When I came back to St. Louis, I became a dialysis technician. I said, “I need a lot of money,” and my friend told me about that program. Mr. Strauss was one of my patients, and we would spend 5 hours together, three times a week. We became very acquainted, and I became a part of their family.
At first, he wasn’t very enthusiastic about a restaurant project.
Mrs. Strauss had opened the Bistro on Grand, and it didn’t do well. I told them I wanted to do something different. I’d work, buy a table, work, buy a chair. I rented an old Italian bakery—it was a dump—and $50,000 later, we still hadn’t opened. So Mr. Strauss told the people who owned the building not to put me out, ’cause he was behind me. I got open maybe a week or two before he died, and I took him pictures.
So what’s the difference between soul food and white comfort food?

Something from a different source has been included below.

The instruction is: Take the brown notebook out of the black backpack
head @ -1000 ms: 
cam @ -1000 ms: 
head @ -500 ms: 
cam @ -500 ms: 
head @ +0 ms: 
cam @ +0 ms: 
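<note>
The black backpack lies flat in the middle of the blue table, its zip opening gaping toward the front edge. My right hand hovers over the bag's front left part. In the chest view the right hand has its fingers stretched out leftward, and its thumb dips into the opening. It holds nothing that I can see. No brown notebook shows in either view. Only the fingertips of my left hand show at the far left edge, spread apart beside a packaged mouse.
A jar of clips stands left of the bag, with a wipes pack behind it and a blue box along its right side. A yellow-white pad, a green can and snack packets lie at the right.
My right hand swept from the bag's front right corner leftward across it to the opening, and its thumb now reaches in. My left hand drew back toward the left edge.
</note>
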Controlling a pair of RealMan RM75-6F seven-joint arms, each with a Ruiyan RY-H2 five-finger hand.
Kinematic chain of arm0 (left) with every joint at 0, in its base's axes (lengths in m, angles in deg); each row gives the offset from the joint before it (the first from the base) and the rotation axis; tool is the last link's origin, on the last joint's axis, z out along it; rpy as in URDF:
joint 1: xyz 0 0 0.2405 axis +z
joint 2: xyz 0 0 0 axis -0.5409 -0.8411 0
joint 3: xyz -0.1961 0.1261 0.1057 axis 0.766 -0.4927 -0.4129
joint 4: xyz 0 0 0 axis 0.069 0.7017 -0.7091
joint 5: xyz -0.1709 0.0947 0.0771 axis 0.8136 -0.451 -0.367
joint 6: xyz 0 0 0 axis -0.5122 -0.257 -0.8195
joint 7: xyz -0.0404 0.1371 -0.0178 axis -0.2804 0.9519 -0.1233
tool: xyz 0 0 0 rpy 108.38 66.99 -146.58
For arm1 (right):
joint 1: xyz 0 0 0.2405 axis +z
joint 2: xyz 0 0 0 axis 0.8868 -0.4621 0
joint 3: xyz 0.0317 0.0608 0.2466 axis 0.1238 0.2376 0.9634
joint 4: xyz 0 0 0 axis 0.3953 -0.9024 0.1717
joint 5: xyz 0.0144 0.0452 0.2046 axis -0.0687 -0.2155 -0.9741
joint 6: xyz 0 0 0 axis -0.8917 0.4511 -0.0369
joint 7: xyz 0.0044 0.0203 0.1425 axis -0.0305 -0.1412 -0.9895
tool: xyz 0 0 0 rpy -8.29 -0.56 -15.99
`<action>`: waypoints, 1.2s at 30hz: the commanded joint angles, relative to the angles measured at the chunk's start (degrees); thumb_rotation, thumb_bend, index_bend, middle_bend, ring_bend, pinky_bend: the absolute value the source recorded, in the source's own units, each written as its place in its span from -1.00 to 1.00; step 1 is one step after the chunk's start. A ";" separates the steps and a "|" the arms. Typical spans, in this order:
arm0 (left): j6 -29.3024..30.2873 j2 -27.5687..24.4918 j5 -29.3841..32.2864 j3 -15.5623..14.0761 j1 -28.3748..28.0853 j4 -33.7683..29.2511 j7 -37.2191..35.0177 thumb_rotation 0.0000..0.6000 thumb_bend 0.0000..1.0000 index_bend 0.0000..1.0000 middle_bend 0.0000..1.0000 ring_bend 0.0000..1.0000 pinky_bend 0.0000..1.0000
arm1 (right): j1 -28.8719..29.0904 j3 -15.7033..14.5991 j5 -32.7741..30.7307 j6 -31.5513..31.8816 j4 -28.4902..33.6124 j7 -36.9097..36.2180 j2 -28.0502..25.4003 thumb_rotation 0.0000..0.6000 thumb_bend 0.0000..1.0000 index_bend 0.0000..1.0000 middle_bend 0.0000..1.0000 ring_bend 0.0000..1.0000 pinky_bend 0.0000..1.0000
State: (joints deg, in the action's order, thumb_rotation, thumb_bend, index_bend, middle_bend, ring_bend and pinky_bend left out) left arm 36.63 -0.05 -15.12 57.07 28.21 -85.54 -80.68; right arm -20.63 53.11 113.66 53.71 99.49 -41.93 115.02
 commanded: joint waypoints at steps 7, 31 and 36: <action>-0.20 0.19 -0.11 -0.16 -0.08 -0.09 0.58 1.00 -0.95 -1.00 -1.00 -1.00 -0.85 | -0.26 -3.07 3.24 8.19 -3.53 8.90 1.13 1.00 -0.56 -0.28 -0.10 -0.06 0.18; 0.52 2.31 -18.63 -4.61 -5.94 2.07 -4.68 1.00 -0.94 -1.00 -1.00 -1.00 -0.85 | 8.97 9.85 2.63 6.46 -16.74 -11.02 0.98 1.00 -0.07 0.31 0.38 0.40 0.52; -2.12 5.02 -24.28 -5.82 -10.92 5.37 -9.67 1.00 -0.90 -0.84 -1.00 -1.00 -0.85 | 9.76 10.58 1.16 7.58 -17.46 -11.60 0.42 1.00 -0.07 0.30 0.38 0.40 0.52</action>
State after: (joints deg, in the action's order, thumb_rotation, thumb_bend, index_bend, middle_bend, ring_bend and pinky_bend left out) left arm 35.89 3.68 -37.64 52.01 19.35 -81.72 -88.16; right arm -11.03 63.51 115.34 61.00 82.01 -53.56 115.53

Oh, it’s basically the same. But we know how to make a meal out of nothing. We know how to improvise. And we cook with a lot of butter and sugar. A white person’s comfort food might be meatloaf and mashed potatoes, where ours would be meatloaf, greens, and black-eyed peas.
That sounds lighter than mashed potatoes.
Oh, but we use pork in it, or bacon fat, ’cause we want that grease. Health food is good, but you don’t use it in soul food. Our food is cooked with love and butter.
What made Leon Strauss so generous?
He said, “When I renovated the Fox [Theatre], everybody told me white people wouldn’t come back downtown, but they did. If this is your dream, pursue it.”